Before seeing Comme des reines, you have to remove Marion Vernoux’s film from its public service bib. It is of course a film about the subject, in this case the prostitution of minors, and its initiators were guided by the desire to inform, to denounce. If the director and her performers accomplish these missions, they manage to do so by sparing didacticism, psychology, excess of empathy. Comme des reines depicts with chilling dryness and precision an atrocious and banal moment in the life of a very young girl.
Samia (Sarah Isabella) lives with her mother (Karole Rocher) and her eldest, a good student. At 15, Sarah does not like school. Pretty (she is reminiscent of a Mediterranean version of Reese Witherspoon), she easily finds the way to parties attended by her elders, who pay no heed to her young age. There she meets Louise (Nina Louise) and Jessica (Bintou Ba), who have left their family for the “protection” of a young and handsome pimp, Nico (Idir Azougli, who we saw in the feature film Shéhérazade, in 2018, which dealt, on a completely different register, with the same subject). He promised Louise that they would soon move into a nice house by the sea.
aura of despair
The three performers, all beginners, each embody in their own way the mixture of omniscience and blindness of a generation that discovered the world through the Internet. They know everything about their condition, their place in the circulation of goods (their bodies), but naively believe in the possibility of escaping the trap that is set for them before their very eyes. Scenario and staging resolutely turn their backs on the imagery of the girl put on the pavement which irrigates French fiction, from Fantine to Shéhérazade via Helmet of gold. It is a risk, because it must be admitted that the trio inspires more exasperation than compassion.

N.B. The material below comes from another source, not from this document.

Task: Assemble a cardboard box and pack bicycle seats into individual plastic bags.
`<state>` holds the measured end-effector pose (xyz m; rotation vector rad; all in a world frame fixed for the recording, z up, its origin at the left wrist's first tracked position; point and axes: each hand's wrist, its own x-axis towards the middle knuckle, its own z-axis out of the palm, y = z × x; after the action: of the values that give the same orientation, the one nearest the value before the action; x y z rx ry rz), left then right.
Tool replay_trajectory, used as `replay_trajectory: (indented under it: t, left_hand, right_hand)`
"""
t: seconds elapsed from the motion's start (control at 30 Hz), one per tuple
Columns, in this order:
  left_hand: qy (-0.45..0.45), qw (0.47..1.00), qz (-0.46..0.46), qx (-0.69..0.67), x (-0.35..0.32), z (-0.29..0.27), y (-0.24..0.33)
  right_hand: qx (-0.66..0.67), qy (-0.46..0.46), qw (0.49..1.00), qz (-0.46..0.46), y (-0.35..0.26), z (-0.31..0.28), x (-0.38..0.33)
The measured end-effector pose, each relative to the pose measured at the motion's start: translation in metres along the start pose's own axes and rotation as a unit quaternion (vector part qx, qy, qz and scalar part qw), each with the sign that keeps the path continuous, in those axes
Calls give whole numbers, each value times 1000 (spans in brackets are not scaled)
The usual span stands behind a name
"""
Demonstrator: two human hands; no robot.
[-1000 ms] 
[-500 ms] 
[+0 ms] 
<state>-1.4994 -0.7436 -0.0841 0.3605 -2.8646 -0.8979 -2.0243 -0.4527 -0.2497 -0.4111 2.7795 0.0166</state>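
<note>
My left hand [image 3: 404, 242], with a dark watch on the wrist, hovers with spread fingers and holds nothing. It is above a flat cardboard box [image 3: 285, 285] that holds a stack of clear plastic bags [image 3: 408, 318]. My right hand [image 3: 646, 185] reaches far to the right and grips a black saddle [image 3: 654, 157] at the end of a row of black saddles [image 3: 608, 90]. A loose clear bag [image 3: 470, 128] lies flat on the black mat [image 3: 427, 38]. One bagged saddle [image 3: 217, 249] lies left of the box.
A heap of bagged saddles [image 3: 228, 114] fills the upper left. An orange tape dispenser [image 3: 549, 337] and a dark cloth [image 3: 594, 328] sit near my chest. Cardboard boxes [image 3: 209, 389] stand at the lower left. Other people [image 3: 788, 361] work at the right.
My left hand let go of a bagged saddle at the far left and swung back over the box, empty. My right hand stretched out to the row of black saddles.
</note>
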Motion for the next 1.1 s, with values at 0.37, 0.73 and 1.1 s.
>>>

When the gaze moves away from the daily life of young women and their pimp, made up of flashes of flashy luxury and moments of boredom (but in this case, encased in its TV movie garb, the story runs out of time to deploy), we follow the efforts of Samia’s mother and Louise’s parents (Bernard Campan and Nathalie Richard) to bring their daughters back to the fold. Neither love, nor reason, nor the police succeed, and this impotence surrounds the story with an aura of despair.
In its last sequences, the rhythm gets carried away, not so much to circulate the adrenaline as because it is necessary to close it, this story. Here again, Comme des reines stays away, both from the comforting conclusion and from the tragic excess.